Introducction
As you all know, professional spectrometers with high resolution are really, really expensive. There has been a rather active scene of people building DIY spectrometers for cheap, but they all suffer from the same issues: good quality diffraction gratings are expensive, monochrome CMOS/CCD sensors are unaffordable, and RGB CMOS sensors have bad spectral response as the pixels are limited to R, G and B.
Recently a Chinese hobbyist going by the name Lao Kang introduced his “Little Garden” spectrometer for ~60 bucks and started selling it on AliExpress. What makes this special is that he appears to have found a way for reliable and damage-free removal of the Bayer filter (the red, green and blue filter in front of pixels), making the spectral sensitivity of the CMOS chip much higher, while still being cheap enough for a hobby grade device. The diffraction grating is a delaminated DVD in transmission. All in all, this allows to reach approx. 0.6nm resolution.
If you want to see the device in action, Lao Kang has a youtube channel - the videos are in Chinese, but mostly have English subtitles, so they are easy to follow: https://www.youtube.com/@LaoKang2024
I ordered one of those from Aliexpress, and will present you my experience in this post. This is not an affiliate review, I paid for the spectrometer myself, and the AliExpress link above is a clean link without referral codes or similar.
Box contents and first impressions
The device arrives in a plastic box. Inside there is the spectrometer itself, a few sheets of diffusion paper (necessary to measure strong light sources like flashlights), a USB-A to USB-B cable (I wish it were USB-C…), a fluorescent lamp for wavelength calibration (more on that later) and a E27 lamp holder with a power plug (not EU, only this one is available).
The fluorescent lamp is padded, which is important, because those things are fragile and contain mercury - which is the whole reason why it is included, as calibration is performed on the 2 largest mercury emission peaks. The spectrometer is just a black box, nothing special about it. It has a hole for USB, and a second hole for the light input.
Internals
I am curious and couldn’t help myself, so I opened it up. Inside the box there is a large 3D printed frame spanning the entire box which is screwed onto the bottom. I like that the box uses threaded inserts instead of just using wood screws into plastic, like most cheaper devices do.

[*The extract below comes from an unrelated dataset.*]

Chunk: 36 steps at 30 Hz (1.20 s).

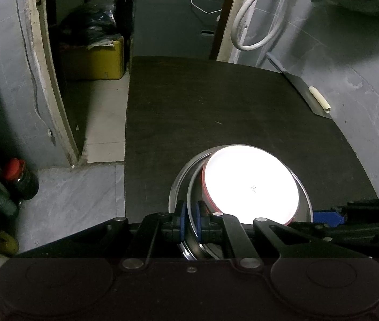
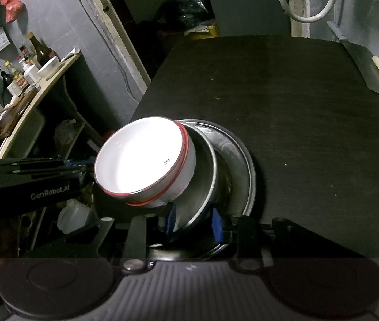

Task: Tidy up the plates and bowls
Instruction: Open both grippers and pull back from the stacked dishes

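Both grippers clamp steel plate [image 2: 203,182] rim; white bowl [image 2: 141,157] inside, tilted left

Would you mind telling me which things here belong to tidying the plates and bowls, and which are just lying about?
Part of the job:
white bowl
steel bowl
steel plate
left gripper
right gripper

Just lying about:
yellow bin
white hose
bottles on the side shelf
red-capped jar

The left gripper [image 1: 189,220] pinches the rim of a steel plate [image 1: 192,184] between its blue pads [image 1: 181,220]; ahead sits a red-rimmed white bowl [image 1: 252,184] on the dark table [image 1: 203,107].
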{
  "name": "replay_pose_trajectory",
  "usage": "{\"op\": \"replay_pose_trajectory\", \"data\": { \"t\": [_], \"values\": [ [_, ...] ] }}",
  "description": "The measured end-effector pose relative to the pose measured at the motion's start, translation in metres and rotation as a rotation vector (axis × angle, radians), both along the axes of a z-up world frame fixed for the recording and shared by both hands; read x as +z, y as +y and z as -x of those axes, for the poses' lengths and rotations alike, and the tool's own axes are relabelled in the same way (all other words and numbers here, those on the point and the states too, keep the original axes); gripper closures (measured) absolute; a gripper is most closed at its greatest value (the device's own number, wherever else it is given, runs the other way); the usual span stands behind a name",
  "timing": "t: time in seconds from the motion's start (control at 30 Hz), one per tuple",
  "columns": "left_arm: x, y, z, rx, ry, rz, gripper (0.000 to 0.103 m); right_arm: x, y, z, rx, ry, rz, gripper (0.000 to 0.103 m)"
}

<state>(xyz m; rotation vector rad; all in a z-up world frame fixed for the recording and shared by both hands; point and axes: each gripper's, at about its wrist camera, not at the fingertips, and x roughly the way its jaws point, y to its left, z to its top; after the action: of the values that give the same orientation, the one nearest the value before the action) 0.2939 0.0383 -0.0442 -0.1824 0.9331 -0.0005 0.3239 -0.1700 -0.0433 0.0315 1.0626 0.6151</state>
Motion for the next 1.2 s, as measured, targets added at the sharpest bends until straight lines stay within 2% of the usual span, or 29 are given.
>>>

Interestingly, the input slit is 3D printed as well (impressive resolution, my printer could never do that, and I expected it to be made of 2 razor blades or similar). The sensor is screwed into the 3D print as well, fixing the angle of incident of the beam. The delaminated DVD is glued onto the front of the lens with a large amount of glue - this should hold up well. Still, a dedicated holder with screws would have been a bit nicer. But hey, the thing is so cheap that probably most of the purchase price went into the sensor alone. Can’t complain.
The Software
This is where you start noticing the DIY/Budget aspect. There is no dedicated software, instead Kang recommends the open source Theremino Spectrometer project. He offers a slightly modified version bundled with his spectrometer, but I honestly do not know in what sense it was modified. All source code changes are available. I have only used his version so far.

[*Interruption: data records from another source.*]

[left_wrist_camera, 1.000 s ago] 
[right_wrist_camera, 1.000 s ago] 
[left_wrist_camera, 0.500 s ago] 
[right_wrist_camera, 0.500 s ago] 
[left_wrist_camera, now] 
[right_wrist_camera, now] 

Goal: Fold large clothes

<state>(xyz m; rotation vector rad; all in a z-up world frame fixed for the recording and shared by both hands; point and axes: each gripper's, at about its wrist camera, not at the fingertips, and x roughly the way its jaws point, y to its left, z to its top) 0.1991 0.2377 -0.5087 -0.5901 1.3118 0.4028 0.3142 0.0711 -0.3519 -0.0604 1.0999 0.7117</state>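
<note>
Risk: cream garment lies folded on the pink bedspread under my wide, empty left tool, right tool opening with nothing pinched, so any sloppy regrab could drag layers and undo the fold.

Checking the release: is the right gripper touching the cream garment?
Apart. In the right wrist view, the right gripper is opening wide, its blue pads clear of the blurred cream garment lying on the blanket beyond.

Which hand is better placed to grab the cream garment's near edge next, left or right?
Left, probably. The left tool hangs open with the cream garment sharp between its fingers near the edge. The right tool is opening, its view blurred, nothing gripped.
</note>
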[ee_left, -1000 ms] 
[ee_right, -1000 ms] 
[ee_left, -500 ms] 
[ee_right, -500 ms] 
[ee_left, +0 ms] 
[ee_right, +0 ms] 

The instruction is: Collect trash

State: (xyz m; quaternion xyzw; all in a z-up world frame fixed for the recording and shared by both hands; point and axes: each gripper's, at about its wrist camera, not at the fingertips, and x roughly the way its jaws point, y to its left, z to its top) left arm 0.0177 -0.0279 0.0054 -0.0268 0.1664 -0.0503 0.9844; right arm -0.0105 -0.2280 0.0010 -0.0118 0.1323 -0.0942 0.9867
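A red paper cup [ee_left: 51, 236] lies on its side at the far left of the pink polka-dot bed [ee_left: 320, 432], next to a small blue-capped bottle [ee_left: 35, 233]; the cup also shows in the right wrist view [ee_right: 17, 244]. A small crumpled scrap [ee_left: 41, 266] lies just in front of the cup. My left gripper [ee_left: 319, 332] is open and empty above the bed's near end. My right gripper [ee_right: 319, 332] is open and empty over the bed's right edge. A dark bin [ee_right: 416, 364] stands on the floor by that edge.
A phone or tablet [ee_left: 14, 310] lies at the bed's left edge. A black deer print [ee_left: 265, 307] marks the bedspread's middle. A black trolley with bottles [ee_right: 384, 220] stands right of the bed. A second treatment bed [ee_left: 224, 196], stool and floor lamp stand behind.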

All software provided by Kang is available here: Little Garden Spectrometer software, source code and usage - Google Drive
He also offers a further modified version to calculate CCT/DUV (little garden spectrometer VO.3.exe) but that comes with its own share of problems - more on that later.

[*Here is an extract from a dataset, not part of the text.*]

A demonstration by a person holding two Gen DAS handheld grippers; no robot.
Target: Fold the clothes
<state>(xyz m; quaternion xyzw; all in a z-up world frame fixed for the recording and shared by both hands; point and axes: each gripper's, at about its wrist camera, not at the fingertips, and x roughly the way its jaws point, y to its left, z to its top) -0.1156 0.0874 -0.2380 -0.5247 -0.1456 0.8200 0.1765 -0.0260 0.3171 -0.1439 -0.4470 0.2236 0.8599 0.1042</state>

There is also this open source project that looks very promising, spectro-cam-rs by DerFetzer. I have not tested it yet, as there are no compiled binaries and I did not find the motivation to compile one myself. Also, my daily driver is a Windows notebook, and I want to use the spectrometer there. The UI looks a lot more modern and intuitive compared to the rather dated Theremino.
Unless noted otherwise, all measurements from here on will be performed with little garden spectrometer VO.2.exe
.
For CCT/CRI/DUV calculations, I used the free Osram ColorCalculator, that was sadly by now removed from their page, but is still available through web.archive.org (the link points to the archive page already).
Calibration
Wavelength calibration
This one is very easy, thanks to the included mercury fluorescent lamp. Mercury has very distinctive emission peaks at (among others) 436 nm and 546 nm. Theremino allows calibrating the spectrum with those two. You can see my calib setup below - PLEASE do not do this. Using banana plugs + crocodile clamps for mains is dumb. I was impatient and did something stupid instead of just buying a E27 holder with the correct plug for EU.
It takes about 5 minutes with waiting for the lamp to warm up to calibrate the x axis of the spectrum - easy, fast and accurate.
Response curve calibration, or a quick dive into CMOS sensors and their problems
Here comes the big catch - CMOS sensors are not really fun to use. Like most detector types, quantum efficiency of the detector is highly non-linear, and does not follow any simple mathematical behavior. A sample spectral response curve of a grayscale CMOS image sensor can be seen here (source: https://www.researchgate.net/figure/Spectral-response-of-the-CMOS-sensor_fig12_2977754):
This is… Not great. Particularly when you need an accurate spectral image to determine CCT/CRI/DUV. Furthermore every sensor type/model has its own response curve, and we do not have a datasheet for this particular sensor. Mr. Kang might have, but the sensor was made as a RGB sensor, so the datasheet is worthless with the removed Bayer filter as well.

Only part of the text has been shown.